Segment Open

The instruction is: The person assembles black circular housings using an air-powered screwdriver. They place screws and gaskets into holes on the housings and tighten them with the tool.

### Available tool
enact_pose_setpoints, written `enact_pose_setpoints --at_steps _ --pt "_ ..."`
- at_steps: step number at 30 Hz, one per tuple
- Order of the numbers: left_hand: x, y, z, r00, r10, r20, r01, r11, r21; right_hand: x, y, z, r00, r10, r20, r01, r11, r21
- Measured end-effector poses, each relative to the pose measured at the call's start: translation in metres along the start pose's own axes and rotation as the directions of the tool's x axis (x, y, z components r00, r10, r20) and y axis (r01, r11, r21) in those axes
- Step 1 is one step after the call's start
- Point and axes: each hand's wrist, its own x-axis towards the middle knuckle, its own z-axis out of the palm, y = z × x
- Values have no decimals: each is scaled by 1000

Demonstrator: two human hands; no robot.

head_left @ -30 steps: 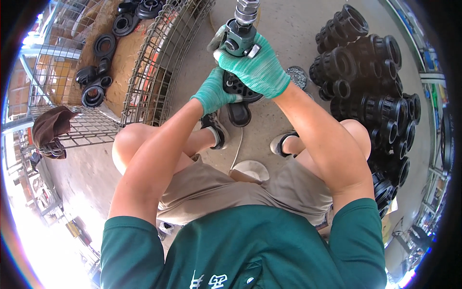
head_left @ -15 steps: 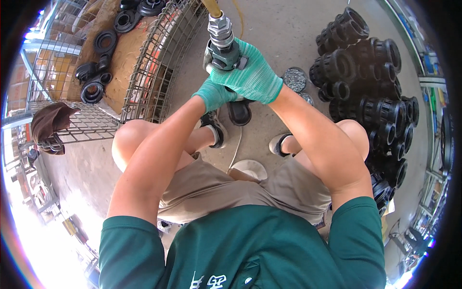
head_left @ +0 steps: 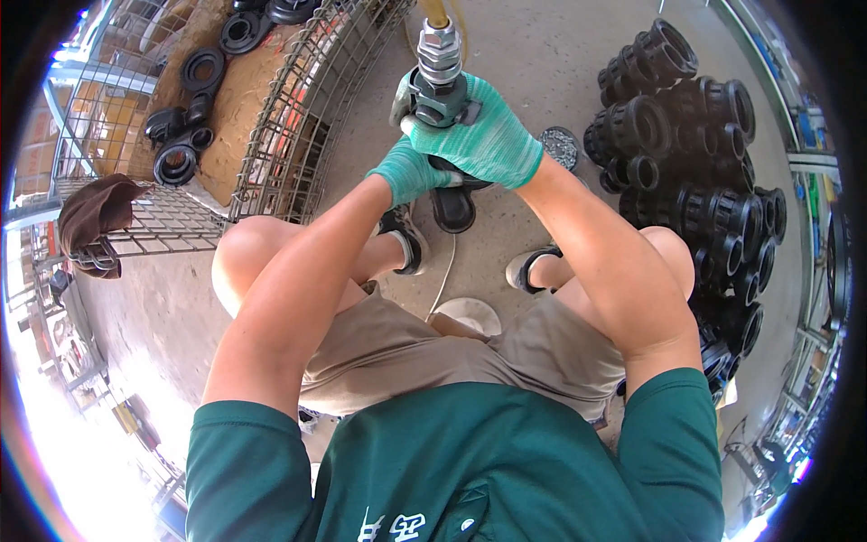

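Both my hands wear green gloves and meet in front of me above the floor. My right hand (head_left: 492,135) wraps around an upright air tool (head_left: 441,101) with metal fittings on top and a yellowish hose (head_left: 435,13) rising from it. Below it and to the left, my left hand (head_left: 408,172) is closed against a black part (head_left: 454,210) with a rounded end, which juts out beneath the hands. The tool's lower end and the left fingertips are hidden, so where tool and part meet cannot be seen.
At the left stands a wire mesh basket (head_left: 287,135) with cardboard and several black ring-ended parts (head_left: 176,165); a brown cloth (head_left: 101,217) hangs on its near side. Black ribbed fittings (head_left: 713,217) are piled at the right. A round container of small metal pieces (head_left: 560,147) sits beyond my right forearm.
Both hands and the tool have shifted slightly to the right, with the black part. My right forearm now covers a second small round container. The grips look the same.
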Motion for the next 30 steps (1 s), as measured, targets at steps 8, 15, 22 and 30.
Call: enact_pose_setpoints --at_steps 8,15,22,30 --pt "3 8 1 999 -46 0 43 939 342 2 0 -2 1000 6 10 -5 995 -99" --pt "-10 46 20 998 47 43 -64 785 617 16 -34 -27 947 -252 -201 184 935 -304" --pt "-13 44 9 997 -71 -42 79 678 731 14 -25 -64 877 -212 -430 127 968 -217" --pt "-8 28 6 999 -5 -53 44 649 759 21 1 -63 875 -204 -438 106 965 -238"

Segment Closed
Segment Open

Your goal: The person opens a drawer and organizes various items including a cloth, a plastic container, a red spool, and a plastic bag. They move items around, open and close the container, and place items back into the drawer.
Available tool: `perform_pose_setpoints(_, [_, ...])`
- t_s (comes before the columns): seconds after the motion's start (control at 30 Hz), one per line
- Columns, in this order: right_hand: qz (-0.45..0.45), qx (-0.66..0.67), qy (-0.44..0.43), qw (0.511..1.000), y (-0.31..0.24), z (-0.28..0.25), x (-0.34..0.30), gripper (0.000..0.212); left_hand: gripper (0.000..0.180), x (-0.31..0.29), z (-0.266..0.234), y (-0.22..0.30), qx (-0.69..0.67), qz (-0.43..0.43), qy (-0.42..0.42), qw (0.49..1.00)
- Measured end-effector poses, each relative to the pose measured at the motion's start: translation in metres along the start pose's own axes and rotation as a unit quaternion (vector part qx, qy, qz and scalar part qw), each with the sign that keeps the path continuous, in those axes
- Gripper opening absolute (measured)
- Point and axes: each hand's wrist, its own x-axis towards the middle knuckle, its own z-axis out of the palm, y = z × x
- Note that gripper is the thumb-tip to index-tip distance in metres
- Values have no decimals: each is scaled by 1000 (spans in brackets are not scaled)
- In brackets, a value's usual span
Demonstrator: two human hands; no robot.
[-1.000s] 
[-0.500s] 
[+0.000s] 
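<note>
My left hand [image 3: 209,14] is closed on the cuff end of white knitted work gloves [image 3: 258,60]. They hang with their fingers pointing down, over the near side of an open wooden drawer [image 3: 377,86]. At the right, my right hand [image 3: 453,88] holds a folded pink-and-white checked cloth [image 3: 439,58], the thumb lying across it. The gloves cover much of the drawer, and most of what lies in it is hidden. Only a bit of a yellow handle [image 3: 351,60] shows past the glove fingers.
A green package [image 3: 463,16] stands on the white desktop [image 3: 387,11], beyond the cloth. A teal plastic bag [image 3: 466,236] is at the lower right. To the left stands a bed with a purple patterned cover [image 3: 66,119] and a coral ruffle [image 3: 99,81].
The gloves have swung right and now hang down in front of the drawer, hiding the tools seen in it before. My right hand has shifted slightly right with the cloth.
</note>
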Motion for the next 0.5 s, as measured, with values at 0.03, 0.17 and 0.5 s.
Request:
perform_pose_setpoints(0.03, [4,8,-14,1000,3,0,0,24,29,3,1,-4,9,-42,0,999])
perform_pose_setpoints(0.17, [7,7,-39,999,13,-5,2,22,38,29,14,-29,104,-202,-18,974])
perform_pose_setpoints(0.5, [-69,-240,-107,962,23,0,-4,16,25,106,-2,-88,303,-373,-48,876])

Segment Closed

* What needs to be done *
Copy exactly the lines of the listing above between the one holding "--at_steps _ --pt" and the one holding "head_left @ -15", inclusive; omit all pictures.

* Result of the exercise *
enact_pose_setpoints, written `enact_pose_setpoints --at_steps _ --pt "_ ..."`
- at_steps: step number at 30 Hz, one per tuple
- Order of the numbers: left_hand: x, y, z, r00, r10, r20, r01, r11, r21; right_hand: x, y, z, r00, r10, r20, r01, r11, r21
- Measured end-effector poses, each relative to the pose measured at the call's start: translation in metres along the start pose's own axes and rotation as the directions of the tool's x axis (x, y, z components r00, r10, r20) and y axis (r01, r11, r21) in those axes
- Step 1 is one step after the call's start
- Point and axes: each hand's wrist, its own x-axis towards the middle knuckle, its own z-axis out of the palm, y = z × x
- Values have no decimals: each is scaled by 1000

Demonstrator: two human hands; no robot.

head_left @ -30 steps: 
head_left @ -15 steps: 

The output contains nothing more.